Start of Information shown

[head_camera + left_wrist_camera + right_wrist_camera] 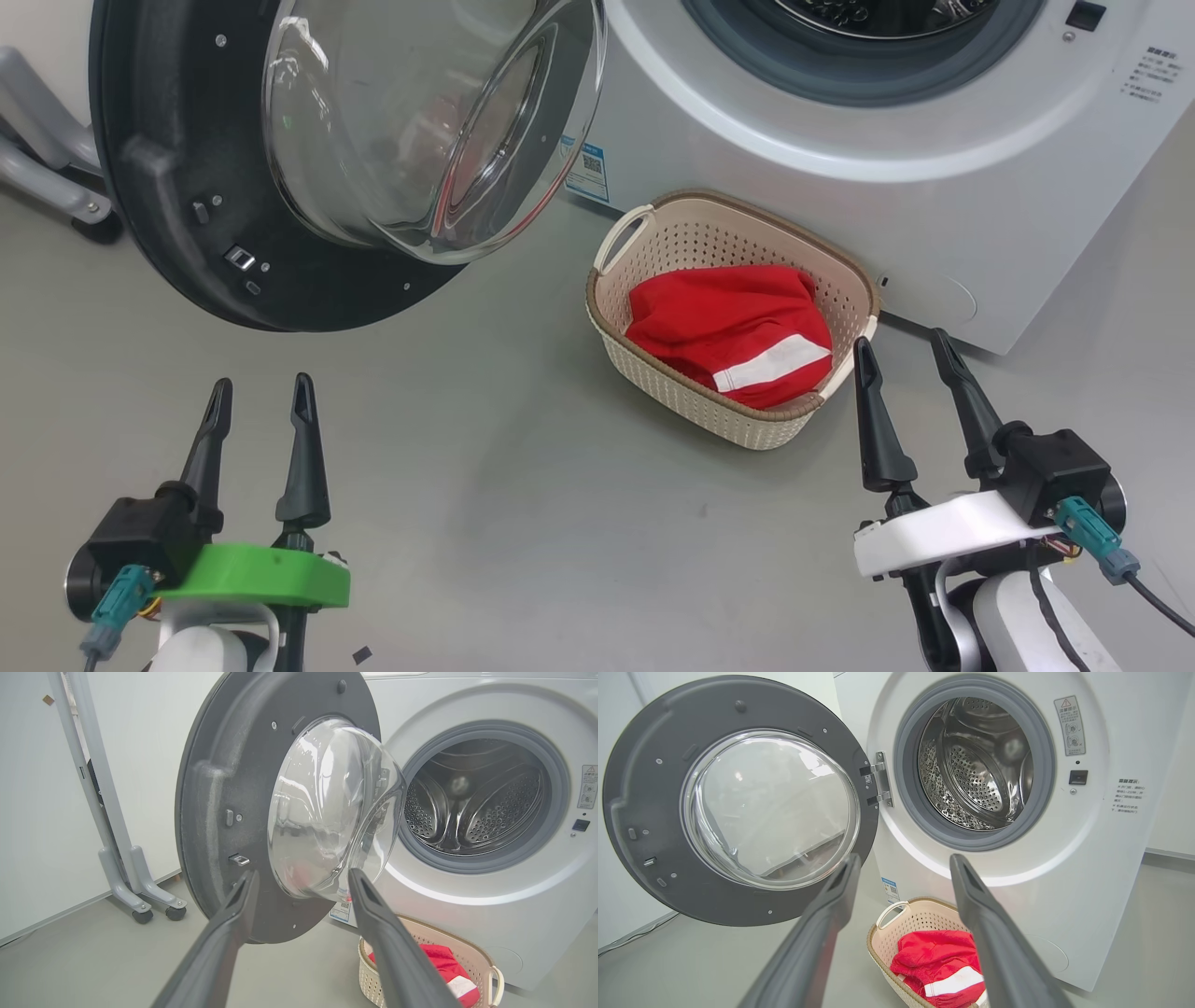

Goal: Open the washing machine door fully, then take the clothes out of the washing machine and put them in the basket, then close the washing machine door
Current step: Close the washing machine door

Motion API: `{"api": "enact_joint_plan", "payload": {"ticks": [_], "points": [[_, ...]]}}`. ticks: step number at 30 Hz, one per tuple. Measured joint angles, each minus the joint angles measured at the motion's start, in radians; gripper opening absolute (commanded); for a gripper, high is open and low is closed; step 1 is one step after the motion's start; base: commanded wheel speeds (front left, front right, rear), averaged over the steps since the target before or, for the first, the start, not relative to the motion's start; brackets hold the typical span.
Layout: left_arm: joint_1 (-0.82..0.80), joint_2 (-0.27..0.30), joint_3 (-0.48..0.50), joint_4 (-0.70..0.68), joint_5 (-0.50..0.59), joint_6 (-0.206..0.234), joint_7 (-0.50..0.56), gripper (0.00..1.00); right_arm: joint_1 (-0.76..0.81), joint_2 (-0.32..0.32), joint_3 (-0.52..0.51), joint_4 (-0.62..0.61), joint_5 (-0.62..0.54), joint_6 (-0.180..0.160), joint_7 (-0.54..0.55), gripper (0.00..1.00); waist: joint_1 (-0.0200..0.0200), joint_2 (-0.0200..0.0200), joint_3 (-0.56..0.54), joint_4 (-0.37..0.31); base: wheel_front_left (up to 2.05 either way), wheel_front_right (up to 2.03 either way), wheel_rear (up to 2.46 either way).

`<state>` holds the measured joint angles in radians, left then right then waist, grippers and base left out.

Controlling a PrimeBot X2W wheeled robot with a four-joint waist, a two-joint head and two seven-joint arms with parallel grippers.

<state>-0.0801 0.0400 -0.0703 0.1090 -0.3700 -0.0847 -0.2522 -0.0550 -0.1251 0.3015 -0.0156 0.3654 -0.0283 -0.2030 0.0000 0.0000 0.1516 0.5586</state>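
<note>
The washing machine (pixel 934 168) stands with its door (pixel 187 233) swung wide open to the left, glass bowl (pixel 429 121) bulging outward. Its steel drum (pixel 976 765) looks bare of clothes. On the floor in front sits the cream basket (pixel 644 373), holding red clothes (pixel 728 327) with a white stripe. My left gripper (pixel 261 392) is open and empty at lower left, below the door. Open and empty too, my right gripper (pixel 904 345) stands just right of the basket, its left fingertip close to the rim. The door (pixel 224 812) and basket (pixel 486 961) also appear in the left wrist view.
A grey wheeled stand (pixel 135 877) is left of the door, against a white wall. Bare grey floor (pixel 523 504) lies between my two grippers and in front of the basket. A small dark scrap (pixel 361 655) lies on the floor near my left arm.
</note>
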Motion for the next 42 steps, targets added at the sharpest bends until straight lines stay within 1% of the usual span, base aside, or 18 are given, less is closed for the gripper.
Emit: {"api": "enact_joint_plan", "payload": {"ticks": [16, 17, 18, 19, 27, 32, 36, 42], "points": [[0.000, 0.000, -0.003, 0.000, 0.000, -0.001, 0.000, 1.00, 0.000, 0.002, -0.003, 0.019, 0.000, 0.000, -0.001, 1.00, 0.0000, 0.0000, -0.011, -0.005, 0.00, 0.00, 0.00], [0.000, 0.000, -0.003, -0.001, 0.000, -0.001, 0.000, 0.48, 0.000, 0.003, -0.003, 0.020, 0.000, 0.000, -0.001, 1.00, 0.0000, 0.0000, -0.012, -0.005, 0.00, 0.00, 0.00], [0.000, 0.000, -0.003, -0.001, -0.003, -0.001, 0.000, 0.07, 0.000, 0.003, -0.003, 0.021, 0.000, -0.001, -0.001, 1.00, 0.0000, 0.0000, -0.013, -0.005, 0.00, 0.00, 0.00], [0.000, 0.000, -0.003, -0.002, -0.008, -0.002, 0.000, 0.00, 0.000, 0.003, -0.003, 0.022, 0.000, -0.001, -0.001, 1.00, 0.0000, 0.0000, -0.013, -0.005, 0.00, 0.00, 0.00], [0.000, -0.001, -0.007, -0.009, -0.008, -0.009, 0.000, 0.00, 0.000, 0.006, -0.003, 0.022, 0.000, -0.001, -0.002, 1.00, 0.0000, 0.0000, -0.013, -0.006, 0.00, 0.00, 0.00], [-0.002, 0.005, 0.007, -0.042, -0.005, -0.011, 0.000, 0.00, 0.001, 0.005, -0.003, 0.021, -0.001, -0.006, -0.005, 1.00, 0.0000, 0.0000, -0.010, -0.006, 0.00, 0.00, 0.00], [-0.022, 0.042, 0.050, -0.084, 0.003, -0.017, 0.000, 0.00, 0.002, 0.001, -0.004, 0.010, -0.008, -0.011, -0.005, 1.00, 0.0000, 0.0000, -0.001, -0.007, 0.00, 0.00, 0.00], [-0.117, 0.137, 0.145, -0.129, 0.001, -0.018, -0.004, 0.00, 0.002, -0.002, 0.006, -0.012, -0.022, -0.018, 0.004, 1.00, 0.0000, 0.0000, 0.024, -0.019, 0.00, 0.00, 0.00]]}}
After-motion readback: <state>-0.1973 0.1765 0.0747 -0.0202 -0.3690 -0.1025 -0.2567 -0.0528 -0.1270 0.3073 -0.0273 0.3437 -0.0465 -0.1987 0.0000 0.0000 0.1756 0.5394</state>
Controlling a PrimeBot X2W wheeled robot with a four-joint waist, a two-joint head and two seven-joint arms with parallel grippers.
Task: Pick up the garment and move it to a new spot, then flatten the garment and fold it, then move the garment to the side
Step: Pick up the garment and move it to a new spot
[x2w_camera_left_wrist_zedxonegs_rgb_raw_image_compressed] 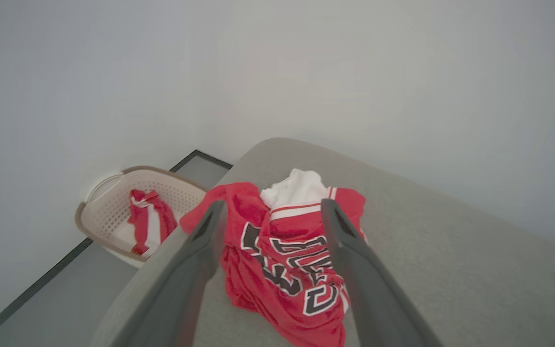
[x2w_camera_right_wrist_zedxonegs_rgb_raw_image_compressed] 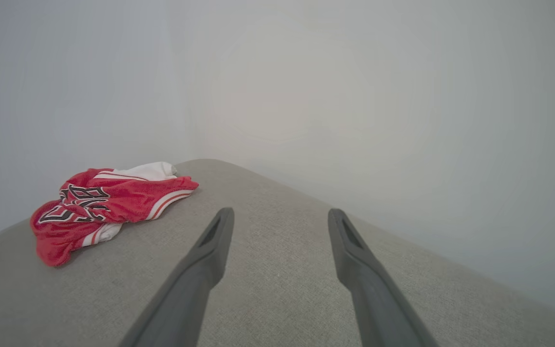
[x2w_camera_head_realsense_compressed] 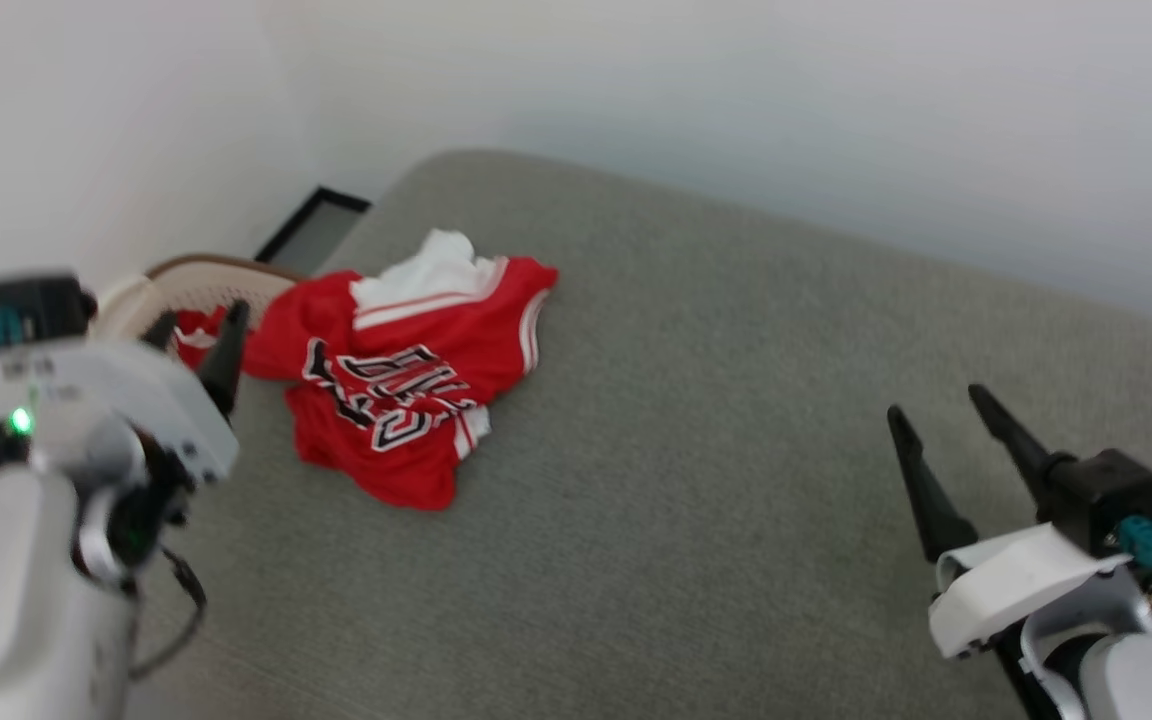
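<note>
Red jersey cloth, one item: the garment [x2w_camera_head_realsense_compressed: 406, 400], with white sleeves, red-and-white stripe trim and black white-outlined lettering.

Position: crumpled in a heap on the grey cloth-covered table [x2w_camera_head_realsense_compressed: 696, 470], near its far left corner. The lettered side faces up and one white sleeve is bunched at the far end. A pale basket [x2w_camera_left_wrist_zedxonegs_rgb_raw_image_compressed: 109, 207] stands on the floor beyond the table's left edge and holds another red-and-white cloth [x2w_camera_left_wrist_zedxonegs_rgb_raw_image_compressed: 148, 226].

Handling, as I judge it: light, soft and limp, with no stiffness to keep a shape. It should sag and trail when lifted, and layers may come up together. It is not fragile. The smooth knit may slip from a shallow pinch.

Hold points, as I judge them: a raised fold or the striped hem on the near side, taken deep. For spreading, the shoulders or two hem corners, one per tool.

My left tool [x2w_camera_left_wrist_zedxonegs_rgb_raw_image_compressed: 272, 206]: jaws wide, holding nothing. It is aimed over the heap, which shows between my two fingers in the wrist view. In the head view it sits just beside the garment's left edge, and I can see no contact.

My right tool [x2w_camera_head_realsense_compressed: 938, 405]: jaws wide, holding nothing, over bare table and well apart from the garment on its right.
</note>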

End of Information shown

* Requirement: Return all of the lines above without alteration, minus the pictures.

* Your solution:
[head_camera + left_wrist_camera + right_wrist_camera] 

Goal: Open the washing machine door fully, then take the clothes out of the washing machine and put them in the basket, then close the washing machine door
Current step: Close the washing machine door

Motion API: `{"api": "enact_joint_plan", "payload": {"ticks": [_], "points": [[_, ...]]}}`. ticks: step number at 30 Hz, one per tuple. Measured joint angles, each minus the joint angles measured at the motion's start, in radians; gripper opening absolute (commanded); for a gripper, high is open and low is closed; step 1 is one step after the motion's start; base: commanded wheel speeds (front left, front right, rear), averaged over the steps since the target before or, for the first, the start, not relative to the motion's start; brackets hold the typical span.
Layout: left_arm: joint_1 (-0.82..0.80), joint_2 (-0.27..0.30), joint_3 (-0.48..0.50), joint_4 (-0.70..0.68), joint_5 (-0.50..0.59), joint_6 (-0.206..0.234), joint_7 (-0.50..0.56), gripper (0.00..1.00); right_arm: joint_1 (-0.76..0.81), joint_2 (-0.32..0.32), joint_3 (-0.52..0.51), joint_4 (-0.62..0.61), joint_5 (-0.62..0.54), joint_6 (-0.180..0.160), joint_7 (-0.54..0.55), gripper (0.00..1.00); waist: joint_1 (-0.0200..0.0200), joint_2 (-0.0200..0.0200), joint_3 (-0.56..0.54), joint_4 (-0.37..0.31); base: wheel_front_left (up to 2.05 either way), wheel_front_right (up to 2.03 either way), wheel_rear (up to 2.46 either way).

`<state>` holds the measured joint angles in radians, left then right then waist, grippers and base left out.

Controlling a PrimeBot X2W wheeled robot with a four-joint waist, a two-joint head and two seven-joint arms with parallel grippers.

<state>-0.0801 0.0400 -0.0703 0.1090 -0.3700 -0.0847 -0.2522 -0.0550 -0.1251 0.3015 -0.0156 0.3654 -0.0283 -0.2030 0.0000 0.0000 0.1516 0.5586</state>
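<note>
The washing machine (pixel 934 168) stands with its door (pixel 187 233) swung wide open to the left, glass bowl (pixel 429 121) bulging outward. Its steel drum (pixel 976 765) looks bare of clothes. On the floor in front sits the cream basket (pixel 644 373), holding red clothes (pixel 728 327) with a white stripe. My left gripper (pixel 261 392) is open and empty at lower left, below the door. Open and empty too, my right gripper (pixel 904 345) stands just right of the basket, its left fingertip close to the rim. The door (pixel 224 812) and basket (pixel 486 961) also appear in the left wrist view.
A grey wheeled stand (pixel 135 877) is left of the door, against a white wall. Bare grey floor (pixel 523 504) lies between my two grippers and in front of the basket. A small dark scrap (pixel 361 655) lies on the floor near my left arm.
</note>
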Motion for the next 42 steps, targets added at the sharpest bends until straight lines stay within 1% of the usual span, base aside, or 18 are given, less is closed for the gripper.
Emit: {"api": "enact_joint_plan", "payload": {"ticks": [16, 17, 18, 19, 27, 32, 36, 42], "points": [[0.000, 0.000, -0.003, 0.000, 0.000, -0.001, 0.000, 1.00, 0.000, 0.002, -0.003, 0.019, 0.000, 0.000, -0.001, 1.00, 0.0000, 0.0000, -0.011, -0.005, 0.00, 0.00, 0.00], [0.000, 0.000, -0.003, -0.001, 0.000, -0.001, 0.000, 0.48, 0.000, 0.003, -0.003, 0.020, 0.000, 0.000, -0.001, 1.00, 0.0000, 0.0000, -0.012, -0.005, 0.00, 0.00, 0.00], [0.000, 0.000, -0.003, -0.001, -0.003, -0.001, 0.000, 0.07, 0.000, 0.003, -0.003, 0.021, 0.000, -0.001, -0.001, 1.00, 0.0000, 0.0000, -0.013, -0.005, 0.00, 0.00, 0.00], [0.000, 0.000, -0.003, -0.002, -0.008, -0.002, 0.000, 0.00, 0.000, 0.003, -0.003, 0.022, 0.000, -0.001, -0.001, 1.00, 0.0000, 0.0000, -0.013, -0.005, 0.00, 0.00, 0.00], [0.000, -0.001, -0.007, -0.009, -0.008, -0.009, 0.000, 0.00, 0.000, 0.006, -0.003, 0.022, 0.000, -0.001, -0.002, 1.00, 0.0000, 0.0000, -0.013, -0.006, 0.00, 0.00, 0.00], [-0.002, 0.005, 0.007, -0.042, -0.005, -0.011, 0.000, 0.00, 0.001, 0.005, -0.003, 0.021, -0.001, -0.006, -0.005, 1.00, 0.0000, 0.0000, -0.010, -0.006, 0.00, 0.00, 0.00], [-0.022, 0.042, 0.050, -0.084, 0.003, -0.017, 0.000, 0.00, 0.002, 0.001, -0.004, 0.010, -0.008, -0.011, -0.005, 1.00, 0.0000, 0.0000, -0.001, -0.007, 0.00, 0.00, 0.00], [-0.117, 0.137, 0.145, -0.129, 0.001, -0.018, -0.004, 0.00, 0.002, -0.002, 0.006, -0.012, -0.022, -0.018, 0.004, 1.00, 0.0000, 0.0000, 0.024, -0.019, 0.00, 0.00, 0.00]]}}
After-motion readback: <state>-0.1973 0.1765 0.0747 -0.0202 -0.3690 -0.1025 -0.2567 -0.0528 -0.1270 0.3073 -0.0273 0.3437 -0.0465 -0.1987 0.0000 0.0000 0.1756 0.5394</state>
Controlling a PrimeBot X2W wheeled robot with a four-joint waist, a two-joint head and two seven-joint arms with parallel grippers.
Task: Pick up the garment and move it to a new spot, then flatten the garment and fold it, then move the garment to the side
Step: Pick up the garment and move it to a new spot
[x2w_camera_left_wrist_zedxonegs_rgb_raw_image_compressed] 
[x2w_camera_right_wrist_zedxonegs_rgb_raw_image_compressed] 
[x2w_camera_head_realsense_compressed] 
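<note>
Red jersey cloth, one item: the garment [x2w_camera_head_realsense_compressed: 406, 400], with white sleeves, red-and-white stripe trim and black white-outlined lettering.

Position: crumpled in a heap on the grey cloth-covered table [x2w_camera_head_realsense_compressed: 696, 470], near its far left corner. The lettered side faces up and one white sleeve is bunched at the far end. A pale basket [x2w_camera_left_wrist_zedxonegs_rgb_raw_image_compressed: 109, 207] stands on the floor beyond the table's left edge and holds another red-and-white cloth [x2w_camera_left_wrist_zedxonegs_rgb_raw_image_compressed: 148, 226].

Handling, as I judge it: light, soft and limp, with no stiffness to keep a shape. It should sag and trail when lifted, and layers may come up together. It is not fragile. The smooth knit may slip from a shallow pinch.

Hold points, as I judge them: a raised fold or the striped hem on the near side, taken deep. For spreading, the shoulders or two hem corners, one per tool.

My left tool [x2w_camera_left_wrist_zedxonegs_rgb_raw_image_compressed: 272, 206]: jaws wide, holding nothing. It is aimed over the heap, which shows between my two fingers in the wrist view. In the head view it sits just beside the garment's left edge, and I can see no contact.

My right tool [x2w_camera_head_realsense_compressed: 938, 405]: jaws wide, holding nothing, over bare table and well apart from the garment on its right.
</note>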

The answer stands, and there is nothing more to add.